Covenant House, Canada’s largest homeless youth agency, estimates that there are at least 10,000 homeless youth in Toronto during any given year. Estimates also peg the mortality rate of homeless youth at up to 40 times the mortality rate of housed youth.
“Transit and affordable housing are the two most important factors to look at to give youth a chance to live and work in Toronto,” Southey said.
Emily Tsui, president of the Association of Political Science Students, expressed concern with the various transit promises of the candidates. “Even if the political will is there, funding concerns need to be further addressed in a more direct and realistic manner,” Tsui said.
Tsui also expressed concern with the ability of candidates to deal with what she called the “political stagnation of city council,” which she said has let “gridlock and commute times accumulate over the years.”
However, Tsui was optimistic about the impact the election could have on voter engagement in Toronto. “Rob Ford’s term in office has undoubtedly prompted political opinions from individuals who previously did not have one, and those who had not seen a reason to be involved with politics are now getting involved.

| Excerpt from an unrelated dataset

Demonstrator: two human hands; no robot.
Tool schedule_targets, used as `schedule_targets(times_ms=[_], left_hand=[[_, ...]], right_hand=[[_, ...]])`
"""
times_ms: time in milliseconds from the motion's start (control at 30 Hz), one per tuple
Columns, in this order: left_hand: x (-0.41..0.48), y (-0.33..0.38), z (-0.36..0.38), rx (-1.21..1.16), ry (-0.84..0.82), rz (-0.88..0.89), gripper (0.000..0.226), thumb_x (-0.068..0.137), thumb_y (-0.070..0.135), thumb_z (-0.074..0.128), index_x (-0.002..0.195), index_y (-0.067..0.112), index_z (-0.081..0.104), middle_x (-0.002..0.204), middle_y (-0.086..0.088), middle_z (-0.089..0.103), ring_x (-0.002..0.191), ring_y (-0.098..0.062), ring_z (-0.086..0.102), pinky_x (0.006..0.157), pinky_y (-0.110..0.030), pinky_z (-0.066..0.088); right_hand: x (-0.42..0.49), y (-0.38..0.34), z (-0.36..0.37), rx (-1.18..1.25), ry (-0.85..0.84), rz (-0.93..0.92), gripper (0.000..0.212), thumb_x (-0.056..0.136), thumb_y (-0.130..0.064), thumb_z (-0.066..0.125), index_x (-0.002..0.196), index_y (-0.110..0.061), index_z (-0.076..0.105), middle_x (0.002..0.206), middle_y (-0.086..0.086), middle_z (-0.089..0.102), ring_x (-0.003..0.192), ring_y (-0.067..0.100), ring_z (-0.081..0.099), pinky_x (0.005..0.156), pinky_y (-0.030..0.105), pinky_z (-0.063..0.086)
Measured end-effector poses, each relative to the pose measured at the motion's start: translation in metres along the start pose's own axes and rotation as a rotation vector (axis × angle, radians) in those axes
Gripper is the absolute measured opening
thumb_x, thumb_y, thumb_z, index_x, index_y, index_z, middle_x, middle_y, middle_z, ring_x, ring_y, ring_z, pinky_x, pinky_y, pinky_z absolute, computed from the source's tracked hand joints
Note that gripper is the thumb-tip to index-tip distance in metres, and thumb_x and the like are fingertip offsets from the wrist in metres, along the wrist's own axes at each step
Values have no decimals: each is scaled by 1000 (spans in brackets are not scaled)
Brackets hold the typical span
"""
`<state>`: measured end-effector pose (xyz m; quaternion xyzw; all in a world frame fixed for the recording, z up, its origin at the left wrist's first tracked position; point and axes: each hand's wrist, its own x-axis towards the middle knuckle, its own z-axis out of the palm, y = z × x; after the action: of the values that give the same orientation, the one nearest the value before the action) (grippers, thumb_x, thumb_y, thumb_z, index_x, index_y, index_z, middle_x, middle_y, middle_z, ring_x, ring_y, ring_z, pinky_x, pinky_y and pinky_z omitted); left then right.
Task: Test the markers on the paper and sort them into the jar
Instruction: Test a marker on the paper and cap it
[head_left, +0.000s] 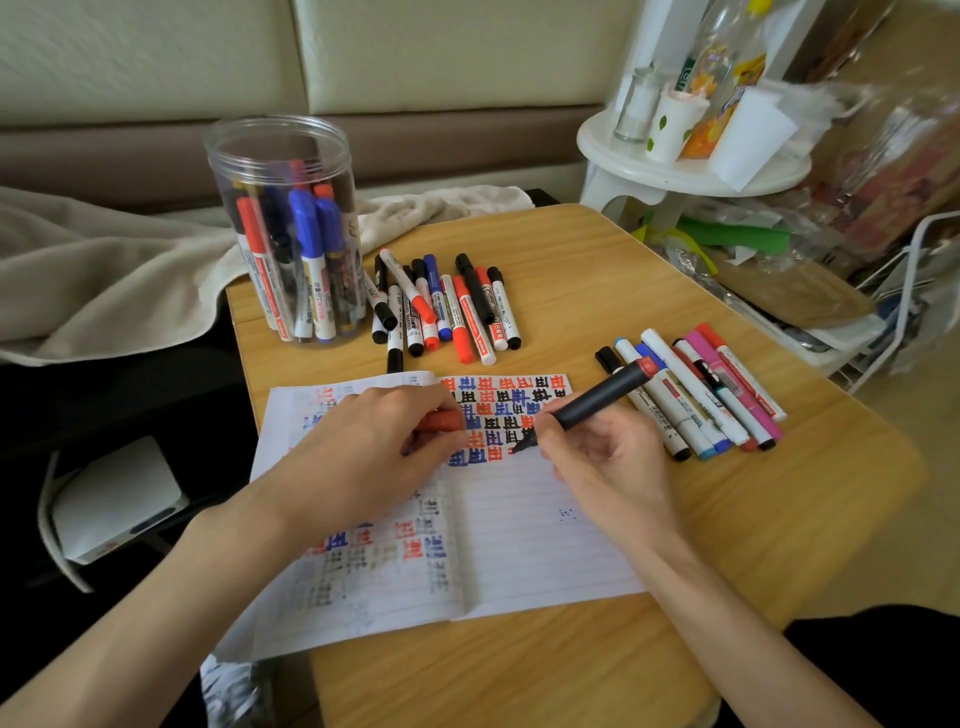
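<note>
My right hand (602, 462) grips a dark marker with a red end (602, 396), its tip touching the lined paper (519, 530) below rows of red, blue and black test marks. My left hand (363, 457) rests on the paper and holds a red cap (441, 422) in its fingers. A clear plastic jar (285, 228) at the back left of the table stands upright with several markers inside. One pile of markers (447, 306) lies beside the jar. Another pile of markers (701, 395) lies to the right of the paper.
The small wooden table (623, 291) has a beige blanket (104, 270) off its left edge. A white stool (691, 171) with bottles and cups stands at the back right. Plastic bags and a wire rack (883, 322) crowd the right side. A white box (114, 499) sits low on the left.
</note>
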<state>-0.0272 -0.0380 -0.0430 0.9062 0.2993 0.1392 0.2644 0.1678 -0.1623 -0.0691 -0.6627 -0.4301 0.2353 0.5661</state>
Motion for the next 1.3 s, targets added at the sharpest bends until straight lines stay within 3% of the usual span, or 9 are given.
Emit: schedule_targets(times_ms=[367,533,834,967,1300], left_hand=[[0,-1,1,12,15,11,22,95,51,53,101,33,65,96,18,69,84,-6,65,77,-37,56],[0,-1,1,4,2,8,30,92,56,49,102,32,65,97,17,70,85,-7,66,77,-37,56],[0,1,0,-3,3,10,31,92,55,48,102,32,65,96,17,70,84,-6,66,77,-37,56],[0,0,0,-13,2,5,28,92,54,50,102,32,66,95,18,70,84,-6,66,77,-37,56],[0,-2,1,-4,10,17,25,94,51,53,101,32,66,95,18,69,84,-7,66,77,-36,55]], right_hand=[[-1,-1,2,-37,-58,-9,1,91,-15,77,92,-16,76,78,0,76,68,14,68,61,27,56],[-1,1,2,-82,-12,-26,2,89,-17,77,88,-16,75,78,0,76,67,13,67,59,23,53],[1,3,-1,20,64,15,8,90,-10,77,90,-18,76,76,2,76,72,23,71,65,33,58],[0,0,0,30,28,10,9,91,-12,77,92,-20,77,77,0,76,69,15,69,68,35,60],[0,-1,0,23,-24,-22,7,93,-13,76,92,-20,77,76,-6,76,64,5,67,62,20,51]])
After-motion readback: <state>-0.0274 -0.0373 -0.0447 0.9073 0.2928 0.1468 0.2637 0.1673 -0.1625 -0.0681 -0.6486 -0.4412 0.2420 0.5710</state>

If anything, I think there is hope that the voter turnout will increase, and new and upcoming voters will be excited from this election to continue their engagement with democracy,” she added.
Bhatia said she was unsure whether the increased interest in the election would affect youth voters. “I find that with youth, there is often less tendency to vote, or more jaded behavior despite how active and engaged we are in the communities we belong to — whether that be campus clubs [or] colleges,” Bhatia said, adding: “It’s important to note that — despite your thoughts or indifference or belief towards the democratic system — that your vote is your voice.”
The municipal election is scheduled for October 27.